Among the entries below, find all lines that include "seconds" and copy them.
··· Data supplied
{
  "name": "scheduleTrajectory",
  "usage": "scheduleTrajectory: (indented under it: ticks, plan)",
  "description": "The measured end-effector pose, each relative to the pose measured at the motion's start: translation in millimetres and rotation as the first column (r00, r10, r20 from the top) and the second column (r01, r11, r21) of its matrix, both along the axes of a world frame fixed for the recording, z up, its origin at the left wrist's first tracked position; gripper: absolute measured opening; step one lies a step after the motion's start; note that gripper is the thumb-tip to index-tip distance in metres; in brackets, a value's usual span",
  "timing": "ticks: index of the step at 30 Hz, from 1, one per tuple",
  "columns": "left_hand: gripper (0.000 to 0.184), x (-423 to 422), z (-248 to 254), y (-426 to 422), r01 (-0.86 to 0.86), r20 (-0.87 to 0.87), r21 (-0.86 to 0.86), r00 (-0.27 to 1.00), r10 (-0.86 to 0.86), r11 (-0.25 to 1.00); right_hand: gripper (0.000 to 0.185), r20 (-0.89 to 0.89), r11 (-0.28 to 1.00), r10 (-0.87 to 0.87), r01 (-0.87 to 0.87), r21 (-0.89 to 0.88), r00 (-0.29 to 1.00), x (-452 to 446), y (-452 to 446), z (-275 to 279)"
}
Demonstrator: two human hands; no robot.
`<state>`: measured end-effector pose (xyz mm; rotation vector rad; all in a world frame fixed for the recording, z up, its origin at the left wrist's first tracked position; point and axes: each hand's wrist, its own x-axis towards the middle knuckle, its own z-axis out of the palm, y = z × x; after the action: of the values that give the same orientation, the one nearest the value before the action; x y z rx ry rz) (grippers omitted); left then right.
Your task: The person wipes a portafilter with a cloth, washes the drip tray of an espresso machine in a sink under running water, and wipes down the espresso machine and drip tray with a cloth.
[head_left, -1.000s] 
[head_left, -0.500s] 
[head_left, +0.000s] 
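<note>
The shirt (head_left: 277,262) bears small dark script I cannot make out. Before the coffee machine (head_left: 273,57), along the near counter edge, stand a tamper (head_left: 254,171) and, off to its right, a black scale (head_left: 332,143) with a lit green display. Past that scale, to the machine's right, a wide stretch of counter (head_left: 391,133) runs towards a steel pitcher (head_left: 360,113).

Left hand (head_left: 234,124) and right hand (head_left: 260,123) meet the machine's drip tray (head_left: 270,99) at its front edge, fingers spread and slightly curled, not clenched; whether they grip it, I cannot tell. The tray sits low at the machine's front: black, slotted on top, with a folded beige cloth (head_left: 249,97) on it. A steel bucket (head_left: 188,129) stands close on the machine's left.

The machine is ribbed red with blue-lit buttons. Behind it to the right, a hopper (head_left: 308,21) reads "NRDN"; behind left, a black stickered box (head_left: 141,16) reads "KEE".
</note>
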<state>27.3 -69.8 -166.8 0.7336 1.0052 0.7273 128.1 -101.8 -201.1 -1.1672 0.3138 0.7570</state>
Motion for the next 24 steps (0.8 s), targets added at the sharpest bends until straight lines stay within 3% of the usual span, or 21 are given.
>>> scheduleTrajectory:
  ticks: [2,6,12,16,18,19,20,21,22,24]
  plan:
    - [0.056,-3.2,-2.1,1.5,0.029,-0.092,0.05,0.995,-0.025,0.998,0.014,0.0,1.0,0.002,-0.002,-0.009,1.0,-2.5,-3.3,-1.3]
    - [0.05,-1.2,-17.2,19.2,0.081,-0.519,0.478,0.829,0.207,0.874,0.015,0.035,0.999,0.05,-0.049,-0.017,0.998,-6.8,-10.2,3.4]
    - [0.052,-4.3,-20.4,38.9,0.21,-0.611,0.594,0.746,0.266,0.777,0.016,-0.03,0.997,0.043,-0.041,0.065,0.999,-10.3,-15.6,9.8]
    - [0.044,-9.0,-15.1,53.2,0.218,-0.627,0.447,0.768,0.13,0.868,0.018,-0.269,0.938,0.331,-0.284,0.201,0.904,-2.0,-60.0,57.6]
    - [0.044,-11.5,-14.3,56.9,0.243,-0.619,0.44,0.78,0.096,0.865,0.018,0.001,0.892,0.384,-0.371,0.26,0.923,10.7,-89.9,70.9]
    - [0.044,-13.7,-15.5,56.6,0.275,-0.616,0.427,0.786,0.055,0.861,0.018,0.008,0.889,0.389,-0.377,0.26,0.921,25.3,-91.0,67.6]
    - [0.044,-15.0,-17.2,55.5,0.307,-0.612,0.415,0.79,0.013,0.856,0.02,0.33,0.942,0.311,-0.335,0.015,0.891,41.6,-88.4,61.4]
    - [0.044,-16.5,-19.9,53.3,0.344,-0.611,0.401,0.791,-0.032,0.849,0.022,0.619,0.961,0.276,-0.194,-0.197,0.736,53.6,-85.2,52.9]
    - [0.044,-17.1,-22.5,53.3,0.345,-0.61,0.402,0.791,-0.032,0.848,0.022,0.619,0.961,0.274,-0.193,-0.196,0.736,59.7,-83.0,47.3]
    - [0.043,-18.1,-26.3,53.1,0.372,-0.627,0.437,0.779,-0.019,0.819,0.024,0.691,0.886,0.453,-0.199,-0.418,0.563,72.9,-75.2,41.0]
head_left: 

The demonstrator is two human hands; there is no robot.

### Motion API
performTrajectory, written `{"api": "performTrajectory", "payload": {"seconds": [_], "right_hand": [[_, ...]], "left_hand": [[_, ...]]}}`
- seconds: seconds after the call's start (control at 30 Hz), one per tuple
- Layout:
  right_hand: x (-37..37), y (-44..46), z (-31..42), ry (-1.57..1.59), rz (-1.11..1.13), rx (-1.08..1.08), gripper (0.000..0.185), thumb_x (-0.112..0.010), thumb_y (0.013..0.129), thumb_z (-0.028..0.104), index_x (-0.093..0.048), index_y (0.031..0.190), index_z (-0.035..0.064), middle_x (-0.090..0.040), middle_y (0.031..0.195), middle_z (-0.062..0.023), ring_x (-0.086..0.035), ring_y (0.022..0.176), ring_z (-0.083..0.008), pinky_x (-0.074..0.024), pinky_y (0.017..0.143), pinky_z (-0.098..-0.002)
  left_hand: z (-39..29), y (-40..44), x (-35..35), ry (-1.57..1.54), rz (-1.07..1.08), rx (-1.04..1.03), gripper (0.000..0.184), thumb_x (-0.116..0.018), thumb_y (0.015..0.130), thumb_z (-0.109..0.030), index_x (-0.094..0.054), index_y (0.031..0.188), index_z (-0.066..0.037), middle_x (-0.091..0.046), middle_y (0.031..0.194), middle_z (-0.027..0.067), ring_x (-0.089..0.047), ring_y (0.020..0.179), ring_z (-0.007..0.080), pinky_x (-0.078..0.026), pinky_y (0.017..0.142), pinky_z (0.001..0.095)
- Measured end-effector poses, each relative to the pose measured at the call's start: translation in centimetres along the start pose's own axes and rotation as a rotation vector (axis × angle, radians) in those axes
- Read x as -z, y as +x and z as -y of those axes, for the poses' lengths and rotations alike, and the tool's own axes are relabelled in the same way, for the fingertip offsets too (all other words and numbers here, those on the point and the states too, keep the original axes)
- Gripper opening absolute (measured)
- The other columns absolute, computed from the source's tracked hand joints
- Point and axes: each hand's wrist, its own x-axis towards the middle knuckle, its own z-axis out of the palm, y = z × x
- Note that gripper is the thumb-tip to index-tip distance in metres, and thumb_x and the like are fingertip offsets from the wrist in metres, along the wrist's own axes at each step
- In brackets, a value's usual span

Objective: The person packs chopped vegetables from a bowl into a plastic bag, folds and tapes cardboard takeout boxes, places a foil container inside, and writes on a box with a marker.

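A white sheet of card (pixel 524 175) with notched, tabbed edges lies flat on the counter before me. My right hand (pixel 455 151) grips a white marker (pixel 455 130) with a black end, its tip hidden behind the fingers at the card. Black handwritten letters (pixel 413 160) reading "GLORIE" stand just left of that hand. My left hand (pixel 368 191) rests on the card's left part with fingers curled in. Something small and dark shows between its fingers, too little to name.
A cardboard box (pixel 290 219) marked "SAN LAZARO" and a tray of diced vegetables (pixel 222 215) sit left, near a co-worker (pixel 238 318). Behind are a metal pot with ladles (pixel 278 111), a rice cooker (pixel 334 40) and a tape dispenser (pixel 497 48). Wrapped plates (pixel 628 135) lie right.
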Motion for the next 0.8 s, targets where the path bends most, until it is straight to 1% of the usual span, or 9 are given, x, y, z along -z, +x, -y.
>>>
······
§ **Response to this exercise**:
performTrajectory, written `{"api": "performTrajectory", "payload": {"seconds": [_], "right_hand": [[_, ...]], "left_hand": [[_, ...]]}}`
- seconds: seconds after the call's start (control at 30 Hz), one per tuple

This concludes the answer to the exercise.